Catherine Turocy, artistic director of the New York Baroque Dance Company Photo courtesy of the artist.
Catherine Turocy, artistic director of the New York Baroque Dance Company. Photo by Juan Garcia.

There are two opportunities to experience the wonder of Catherine Turocys New York Baroque Dance Company, one of the leading historical dance troupes in the nation: first at Dallas Bach Society‘s A Tale of Two Cities on Nov. 14 at SMU Meadow School of the Arts, Caruth Auditorium, then at Ars Lyricas Homage to the Sun King, Nov. 20 at Hobby Center.  A + C Editor in Chief  Nancy Wozny visited with Turocy about the upcoming shows.

If audiences are new to New York Baroque Dance Company, what do they need to know about the troupe?

Our mission is to promote public knowledge on 17th and 18th century dance, in all aspects of the art, through concerts, fully staged opera and ballet productions, lectures, workshops, classes and video and film productions. We hope to mine the treasures of the past to create a richer future by bringing history to life in innovative productions. We participate in street parades, costume balls, site specific events on battlefields as well as the more formal venues of European opera houses and concert halls. An important part of our work is sharing our passion with the general public. Every first Saturday of the month we offer a class to the general public at Mark Morris Dance Center in Brooklyn, NY. Maintaining an online vimeo site with documentation of our workshops exploring seminal choreographies, as well as a blog on our website, both free and accessible to the public, helps us to reach thousands of people.

Since Baroque dance predates ballet as we know it, I imagine that we will recognize some of the movements. But what will be different in terms of port de bras and the steps?

The port de bras tends to be lower with more articulation in the hands and fingers. For story telling, we use a gestural system from the art of declamation refined in the 18th century. The dance steps are actually quite similar to ballet steps, but our phrasing and meaning have shifted over the centuries. Also, no point shoes and no aerial lifts with the men and women.

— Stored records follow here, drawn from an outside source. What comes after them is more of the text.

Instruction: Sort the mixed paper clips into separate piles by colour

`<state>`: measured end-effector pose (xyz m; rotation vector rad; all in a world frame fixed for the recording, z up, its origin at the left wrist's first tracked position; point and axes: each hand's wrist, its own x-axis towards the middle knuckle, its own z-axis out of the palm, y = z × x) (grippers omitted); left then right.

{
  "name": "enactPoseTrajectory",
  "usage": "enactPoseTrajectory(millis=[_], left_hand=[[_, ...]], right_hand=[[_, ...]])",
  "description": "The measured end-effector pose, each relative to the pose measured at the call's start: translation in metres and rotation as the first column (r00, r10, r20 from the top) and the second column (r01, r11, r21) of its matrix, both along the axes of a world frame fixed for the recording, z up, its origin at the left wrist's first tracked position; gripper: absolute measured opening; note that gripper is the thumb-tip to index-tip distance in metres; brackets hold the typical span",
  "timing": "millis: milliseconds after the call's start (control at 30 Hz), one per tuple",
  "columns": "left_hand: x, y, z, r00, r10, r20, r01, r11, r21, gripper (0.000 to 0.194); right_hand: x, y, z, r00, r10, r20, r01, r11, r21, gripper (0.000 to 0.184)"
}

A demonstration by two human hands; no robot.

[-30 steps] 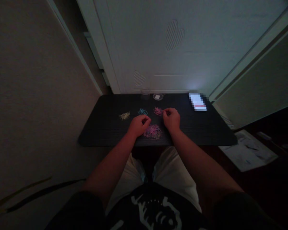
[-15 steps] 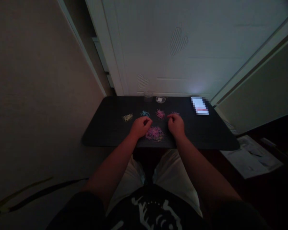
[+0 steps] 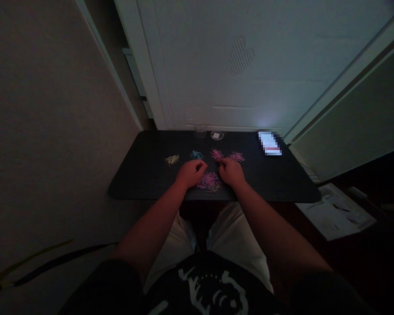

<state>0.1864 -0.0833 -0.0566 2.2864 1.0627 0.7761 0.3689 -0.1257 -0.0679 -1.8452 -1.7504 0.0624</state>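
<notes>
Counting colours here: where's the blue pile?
In the head view, the blue pile lies just beyond the left hand, between the yellowish pile, left, and the pink pile, right.

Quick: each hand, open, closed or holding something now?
Left hand: curled beside the mixed pile; cannot tell if it holds anything.
Right hand: curled near the pink pile; cannot tell if it holds anything.

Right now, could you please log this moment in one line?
left hand: beside mixed pile | right hand: near pink pile | grip contents: unclear | yellow pile: leftmost pile
</notes>
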Motion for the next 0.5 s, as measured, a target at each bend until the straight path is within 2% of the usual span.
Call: enactPoseTrajectory(millis=[233, 500], left_hand=[[0.001, 0.0, -0.001, 0.999, -0.033, 0.014, 0.034, 0.999, -0.04, 0.024], [0.001, 0.0, -0.002, 0.998, -0.058, -0.014, 0.057, 0.996, -0.065, 0.028]], right_hand=[[0.004, -0.002, -0.001, 0.992, 0.031, -0.121, -0.031, 1.0, 0.002, 0.031], [0.018, -0.006, 0.003, 0.92, 0.314, -0.234, -0.336, 0.94, -0.061, 0.023]])
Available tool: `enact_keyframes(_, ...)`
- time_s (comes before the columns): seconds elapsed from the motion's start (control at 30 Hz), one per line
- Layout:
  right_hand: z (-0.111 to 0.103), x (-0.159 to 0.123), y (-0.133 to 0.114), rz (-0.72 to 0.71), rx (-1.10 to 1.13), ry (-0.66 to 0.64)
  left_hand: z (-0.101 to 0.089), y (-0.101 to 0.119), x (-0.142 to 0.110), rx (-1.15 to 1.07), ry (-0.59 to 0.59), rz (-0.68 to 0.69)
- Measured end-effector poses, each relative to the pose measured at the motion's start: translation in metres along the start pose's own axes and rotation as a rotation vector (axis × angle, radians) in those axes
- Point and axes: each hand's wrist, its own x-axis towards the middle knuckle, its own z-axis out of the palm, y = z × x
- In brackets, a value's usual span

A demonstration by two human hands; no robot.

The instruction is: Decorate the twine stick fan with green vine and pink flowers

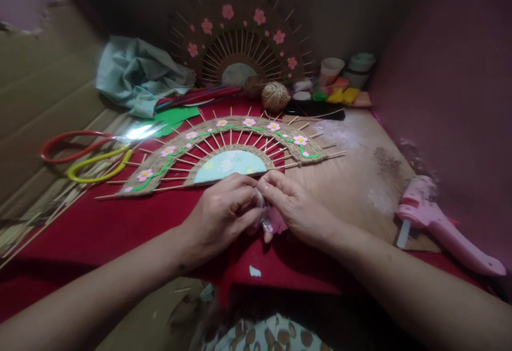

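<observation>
Close together at the near side of the table, my left hand [226,207] and my right hand [300,207] both pinch a small plastic packet of pink material [277,220]. Clear, crinkled film shows between the fingers; the fingers hide much of it. Just beyond lies a fan-shaped craft piece [229,165] of thin sticks woven with twine. Pink flowers and a green vine line decorate its outer band, and pale blue fabric fills its inner half circle. The knuckles are close to its lower edge; I cannot tell whether they touch it.
Scissors [102,151] and loose sticks [52,212] lie left. A pink glue gun [444,228] rests right. Behind are a larger fan [242,20], a twine ball [275,96], coloured packets [344,95], a cup [331,68] and blue cloth [138,68]. Red cloth [120,233] covers the table's near side.
</observation>
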Motion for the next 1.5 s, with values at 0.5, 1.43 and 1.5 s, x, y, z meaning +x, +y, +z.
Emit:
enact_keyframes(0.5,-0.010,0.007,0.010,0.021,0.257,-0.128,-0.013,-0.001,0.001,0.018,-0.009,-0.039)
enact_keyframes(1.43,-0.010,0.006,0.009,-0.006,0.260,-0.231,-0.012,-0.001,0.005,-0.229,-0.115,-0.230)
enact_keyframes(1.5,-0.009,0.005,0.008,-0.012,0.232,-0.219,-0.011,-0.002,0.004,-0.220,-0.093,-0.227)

New York Baroque Dance Company. Photos courtesy of NYBDC.
NYBDC dancer Caroline Copeland. Photo by Julie Lemberger.

I always enjoy when NYBDC performs with  Ars Lyrica. What will you be doing during the Homage to the Sun King  program?

Les Arts Florissants by Marc Antoine Charpentier is an Idylle en Musique composed in 1685 and is a perfect choice to honor the 300th   anniversary of the death of Louis XIV, the Sun King. At that time, Jean Baptiste Lully held the Royal Patent for opera, and no one else was allowed to compose a full opera. Thus, smaller categories of “opera-like” works came into creation to circumvent this law. Les Arts Florissants is cleverly constructed for a vocal ensemble of seven, which includes the soloists and chorus parts for all roles. This work pits Discord against Peace and is written in honor of Louis XIV. Charpentier was experienced in writing this genre of work from his other commissions with the Jesuit College, Louis le Grand, and in some ways, one might view Les Arts Florissants as sharing more in common with the Jesuit presentations than court and theater entertainments.

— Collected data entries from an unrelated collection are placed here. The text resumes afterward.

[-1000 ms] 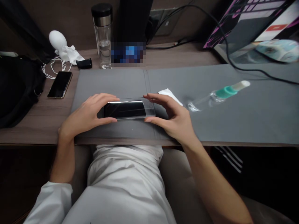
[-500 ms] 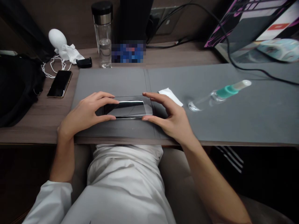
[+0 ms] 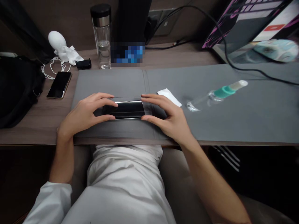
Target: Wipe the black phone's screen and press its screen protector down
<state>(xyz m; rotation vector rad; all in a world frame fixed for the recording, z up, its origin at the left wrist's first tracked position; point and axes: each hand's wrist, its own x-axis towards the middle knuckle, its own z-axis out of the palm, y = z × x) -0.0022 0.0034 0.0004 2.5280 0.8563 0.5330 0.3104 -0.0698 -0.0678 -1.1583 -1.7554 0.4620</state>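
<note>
The person's left hand [image 3: 84, 116] and right hand [image 3: 168, 119] span a clear sheet [image 3: 147, 109] in a wide grip, fingertips and thumbs only on its edges, its face left bare. It lies squarely over a black smartphone [image 3: 123, 109] on the grey desk mat [image 3: 233, 124], near the mat's front edge; whether they touch cannot be told.

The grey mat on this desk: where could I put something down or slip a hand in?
Bare grey mat lies below the clear teal-collared bottle and behind the left hand and right hand. It is crowded at the black phone between them, and beyond the mat by the water bottle.
</note>
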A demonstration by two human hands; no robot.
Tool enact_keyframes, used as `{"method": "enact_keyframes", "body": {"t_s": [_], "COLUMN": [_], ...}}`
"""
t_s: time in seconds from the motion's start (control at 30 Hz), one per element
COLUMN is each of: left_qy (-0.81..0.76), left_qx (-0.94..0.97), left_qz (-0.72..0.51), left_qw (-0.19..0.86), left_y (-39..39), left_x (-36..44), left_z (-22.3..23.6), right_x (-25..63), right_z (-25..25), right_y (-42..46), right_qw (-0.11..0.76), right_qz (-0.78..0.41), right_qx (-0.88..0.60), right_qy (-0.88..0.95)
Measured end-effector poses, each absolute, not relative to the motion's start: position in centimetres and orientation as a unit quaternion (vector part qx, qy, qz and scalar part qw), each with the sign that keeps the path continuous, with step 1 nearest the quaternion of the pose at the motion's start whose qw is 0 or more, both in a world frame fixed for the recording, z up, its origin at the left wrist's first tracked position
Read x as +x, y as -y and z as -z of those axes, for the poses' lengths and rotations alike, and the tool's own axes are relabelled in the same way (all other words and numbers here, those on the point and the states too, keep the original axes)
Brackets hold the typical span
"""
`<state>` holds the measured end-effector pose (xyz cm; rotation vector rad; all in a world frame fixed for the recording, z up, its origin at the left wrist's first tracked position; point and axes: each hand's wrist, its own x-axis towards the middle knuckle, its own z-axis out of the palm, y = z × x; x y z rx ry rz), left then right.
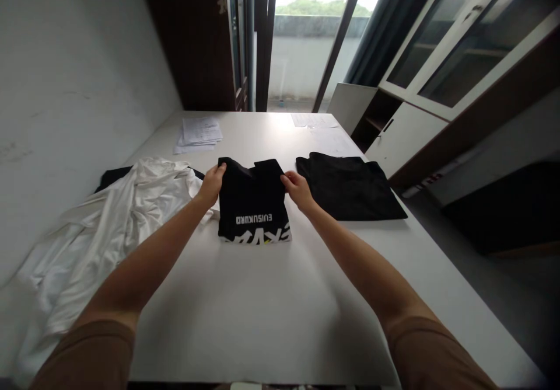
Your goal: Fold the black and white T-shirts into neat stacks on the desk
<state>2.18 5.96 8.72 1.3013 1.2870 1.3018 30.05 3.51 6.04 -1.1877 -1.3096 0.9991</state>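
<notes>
A black folded T-shirt [251, 194] with white lettering across its lower part is stretched between my two hands over the middle of the table. My left hand [212, 185] pinches its upper left corner, thumb on top. On the other side, my right hand [297, 188] grips the upper right edge between thumb and fingers. The shirt's lower edge, with larger white and yellow print, lies at or just above the tabletop; I cannot tell which. To the right rests a folded black garment [345, 188], apart from the shirt. White shiny clothing [131, 209] is heaped by my left forearm.
Papers [199, 133] lie at the far left of the white table [245, 308], and more sheets [317, 121] at the far right. A wall [79, 75] bounds the left side. White cabinets [415, 115] stand to the right, and a glass door [312, 45] is beyond the table.
</notes>
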Motion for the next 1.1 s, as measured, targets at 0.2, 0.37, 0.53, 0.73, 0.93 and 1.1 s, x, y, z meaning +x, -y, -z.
{"method": "enact_keyframes", "body": {"t_s": [0.2, 0.37, 0.53, 0.73, 0.93, 1.1], "left_qy": [-0.724, -0.739, -0.723, -0.674, -0.594, -0.530], "left_qx": [0.516, 0.588, 0.629, 0.670, 0.702, 0.592], "left_qz": [-0.371, -0.276, -0.197, -0.195, -0.198, -0.329], "left_qw": [0.268, 0.177, 0.205, 0.241, 0.339, 0.510], "left_y": [-11.4, -10.2, -9.9, -4.5, 3.5, 4.6], "left_x": [2.8, 2.9, 5.1, 4.0, 1.4, 4.3], "left_z": [-4.6, -2.5, -3.4, -4.0, -4.1, -4.1], "right_x": [31.3, 31.3, 29.6, 31.0, 33.2, 32.2], "right_z": [-3.2, -0.7, 0.0, -1.2, -2.6, -3.4], "right_y": [-10.2, -9.6, -9.2, -4.6, 5.7, 7.5], "right_qw": [0.397, 0.356, 0.362, 0.372, 0.241, 0.249], "right_qz": [-0.272, -0.271, -0.246, -0.183, -0.226, -0.235], "right_qx": [-0.675, -0.612, -0.550, -0.574, -0.568, -0.542], "right_qy": [0.559, 0.652, 0.711, 0.706, 0.754, 0.768]}}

Give us a flash history of Louis XIV during this time.

Historically, Louis XIV was at the height of his power in 1685. The Truce of Ratisbon (August, 1684) concluded the War of the Reunions and allowed France to retain Strasbourg and Luxembourg. The Doge of Genoa traveled to Versailles and made his apologies and peace to Louis XIV, but only after having his city bombarded by the French in 1685 from the sea as punishment for having supported the Spanish. One might consider these events as the wars referenced in the sung text. Meanwhile, work on the gardens of Versailles, with its beautiful fountains, were well underway and are also referred to in the text of Les Arts Florissants. The Truce of Ratisbon could very well be an inspiration for the sung poetry of Peace.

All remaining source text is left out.